Report back each line of the data that contains the word "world".

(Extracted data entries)
■ ■ ■ ■

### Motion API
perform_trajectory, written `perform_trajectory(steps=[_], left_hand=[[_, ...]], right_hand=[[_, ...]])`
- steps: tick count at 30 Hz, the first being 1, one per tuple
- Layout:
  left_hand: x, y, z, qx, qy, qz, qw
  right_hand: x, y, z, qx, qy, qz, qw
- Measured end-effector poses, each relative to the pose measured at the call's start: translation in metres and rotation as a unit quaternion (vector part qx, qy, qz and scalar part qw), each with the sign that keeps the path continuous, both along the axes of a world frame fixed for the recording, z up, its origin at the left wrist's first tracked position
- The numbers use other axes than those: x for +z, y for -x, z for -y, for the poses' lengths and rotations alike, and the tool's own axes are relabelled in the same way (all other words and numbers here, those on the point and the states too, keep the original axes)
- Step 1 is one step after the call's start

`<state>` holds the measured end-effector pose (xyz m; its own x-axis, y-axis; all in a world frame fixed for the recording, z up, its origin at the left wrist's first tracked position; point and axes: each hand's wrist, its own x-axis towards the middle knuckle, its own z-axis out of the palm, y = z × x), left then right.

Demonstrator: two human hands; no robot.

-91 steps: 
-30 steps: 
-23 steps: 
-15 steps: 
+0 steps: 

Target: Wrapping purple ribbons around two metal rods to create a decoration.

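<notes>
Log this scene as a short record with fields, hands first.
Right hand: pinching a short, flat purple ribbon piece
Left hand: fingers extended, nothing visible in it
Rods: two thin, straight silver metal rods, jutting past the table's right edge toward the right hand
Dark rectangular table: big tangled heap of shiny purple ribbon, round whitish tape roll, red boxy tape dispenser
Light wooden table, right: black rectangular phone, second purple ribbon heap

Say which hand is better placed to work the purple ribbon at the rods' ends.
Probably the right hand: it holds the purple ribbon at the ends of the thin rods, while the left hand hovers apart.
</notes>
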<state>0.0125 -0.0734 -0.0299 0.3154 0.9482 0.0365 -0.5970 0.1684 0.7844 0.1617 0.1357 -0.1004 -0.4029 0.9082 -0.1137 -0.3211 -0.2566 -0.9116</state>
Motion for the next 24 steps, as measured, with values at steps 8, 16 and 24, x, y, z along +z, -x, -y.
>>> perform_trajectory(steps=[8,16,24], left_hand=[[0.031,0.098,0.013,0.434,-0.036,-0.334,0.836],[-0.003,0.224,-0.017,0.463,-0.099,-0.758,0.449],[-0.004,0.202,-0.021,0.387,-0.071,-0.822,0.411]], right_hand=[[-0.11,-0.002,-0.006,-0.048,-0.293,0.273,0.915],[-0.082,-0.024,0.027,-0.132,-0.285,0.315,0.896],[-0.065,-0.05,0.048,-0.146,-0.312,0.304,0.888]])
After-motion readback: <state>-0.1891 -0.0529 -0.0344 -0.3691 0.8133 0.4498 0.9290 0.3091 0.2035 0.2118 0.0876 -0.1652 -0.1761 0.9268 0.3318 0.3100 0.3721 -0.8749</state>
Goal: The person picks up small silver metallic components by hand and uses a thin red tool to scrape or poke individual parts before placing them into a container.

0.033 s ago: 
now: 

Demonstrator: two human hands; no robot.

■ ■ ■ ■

* **Answer for the task**:
- Measured end-effector poses, each relative to the pose measured at the call's start: translation in metres and rotation as a unit quaternion (vector part qx, qy, qz and scalar part qw), each with the sign that keeps the path continuous, both along the axes of a world frame fixed for the recording, z up, its origin at the left wrist's first tracked position
`<state>` holds the measured end-effector pose (xyz m; its own x-axis, y-axis; all in a world frame fixed for the recording, z up, its origin at the left wrist's first tracked position; point and axes: each hand's wrist, its own x-axis towards the middle knuckle, its own z-axis out of the palm, y = z × x), left then right.

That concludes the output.